Start at the line in the entries below that contains "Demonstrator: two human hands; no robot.", stop at the line that contains "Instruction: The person", and output exactly the lines in that span, both ends included.

**Records from a data collection**

========================

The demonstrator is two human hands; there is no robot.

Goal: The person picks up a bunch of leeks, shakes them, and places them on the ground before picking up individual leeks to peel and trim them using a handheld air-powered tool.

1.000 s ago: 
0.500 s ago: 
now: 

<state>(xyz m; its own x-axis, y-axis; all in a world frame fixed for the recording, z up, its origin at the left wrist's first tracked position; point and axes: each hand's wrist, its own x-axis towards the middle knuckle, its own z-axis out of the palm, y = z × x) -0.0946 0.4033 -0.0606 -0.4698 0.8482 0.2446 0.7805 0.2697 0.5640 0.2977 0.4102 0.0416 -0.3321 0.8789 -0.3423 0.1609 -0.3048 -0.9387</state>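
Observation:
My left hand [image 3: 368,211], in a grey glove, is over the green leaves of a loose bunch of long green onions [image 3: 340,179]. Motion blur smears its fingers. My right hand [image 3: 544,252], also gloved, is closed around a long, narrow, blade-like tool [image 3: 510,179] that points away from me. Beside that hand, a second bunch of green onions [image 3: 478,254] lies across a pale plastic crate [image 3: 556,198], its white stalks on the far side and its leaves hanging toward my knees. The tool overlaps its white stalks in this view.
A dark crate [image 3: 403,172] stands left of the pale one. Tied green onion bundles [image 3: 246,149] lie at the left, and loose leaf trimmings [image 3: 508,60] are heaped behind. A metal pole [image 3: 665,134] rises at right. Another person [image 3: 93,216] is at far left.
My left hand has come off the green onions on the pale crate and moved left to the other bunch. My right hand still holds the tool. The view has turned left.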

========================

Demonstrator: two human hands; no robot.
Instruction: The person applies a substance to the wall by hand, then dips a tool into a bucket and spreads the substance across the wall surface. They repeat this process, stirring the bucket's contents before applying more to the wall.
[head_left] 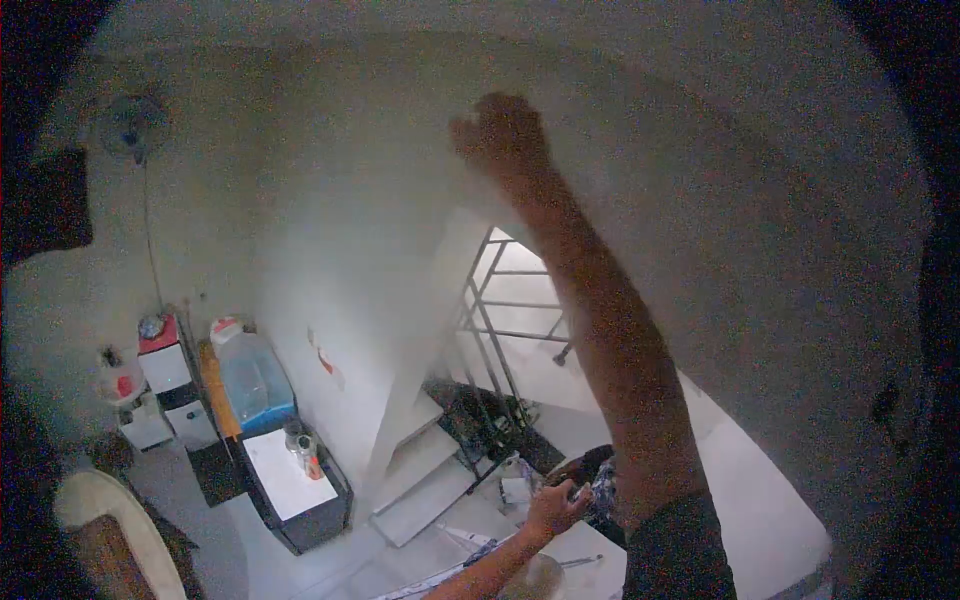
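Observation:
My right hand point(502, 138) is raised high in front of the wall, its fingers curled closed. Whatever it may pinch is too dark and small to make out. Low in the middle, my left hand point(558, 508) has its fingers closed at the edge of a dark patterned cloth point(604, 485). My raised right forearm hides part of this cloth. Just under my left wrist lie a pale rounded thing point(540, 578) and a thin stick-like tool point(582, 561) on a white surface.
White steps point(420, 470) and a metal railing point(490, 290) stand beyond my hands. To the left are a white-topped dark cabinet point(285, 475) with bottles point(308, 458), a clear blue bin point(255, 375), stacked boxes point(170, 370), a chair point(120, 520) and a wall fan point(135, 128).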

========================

**Answer**
Demonstrator: two human hands; no robot.
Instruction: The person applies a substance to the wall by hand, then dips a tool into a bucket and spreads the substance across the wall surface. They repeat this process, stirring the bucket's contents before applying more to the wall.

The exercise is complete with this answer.